▶ **Task objective**: Stopping right after the line with "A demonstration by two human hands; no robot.", please reproduce the material below exactly from its first line.

Data excerpt START

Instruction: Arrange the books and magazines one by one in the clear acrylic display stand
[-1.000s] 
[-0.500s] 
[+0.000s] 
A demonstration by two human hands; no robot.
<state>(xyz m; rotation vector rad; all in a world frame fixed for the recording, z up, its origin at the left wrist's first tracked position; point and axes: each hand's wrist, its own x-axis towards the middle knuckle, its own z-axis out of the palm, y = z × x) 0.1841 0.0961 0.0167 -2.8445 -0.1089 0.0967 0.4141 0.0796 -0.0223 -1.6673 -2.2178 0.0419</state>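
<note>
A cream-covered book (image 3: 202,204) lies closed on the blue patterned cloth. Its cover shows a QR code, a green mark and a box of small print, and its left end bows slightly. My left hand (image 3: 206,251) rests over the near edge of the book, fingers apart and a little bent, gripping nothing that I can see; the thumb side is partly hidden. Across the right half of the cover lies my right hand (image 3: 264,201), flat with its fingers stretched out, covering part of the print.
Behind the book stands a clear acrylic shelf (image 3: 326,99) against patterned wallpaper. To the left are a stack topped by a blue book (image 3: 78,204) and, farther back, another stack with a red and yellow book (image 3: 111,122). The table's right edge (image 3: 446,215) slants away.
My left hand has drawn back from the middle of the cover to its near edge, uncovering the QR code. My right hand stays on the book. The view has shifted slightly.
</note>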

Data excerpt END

▶ **Response for this exercise**:
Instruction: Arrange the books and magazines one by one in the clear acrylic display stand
[-1.000s] 
[-0.500s] 
[+0.000s] 
A demonstration by two human hands; no robot.

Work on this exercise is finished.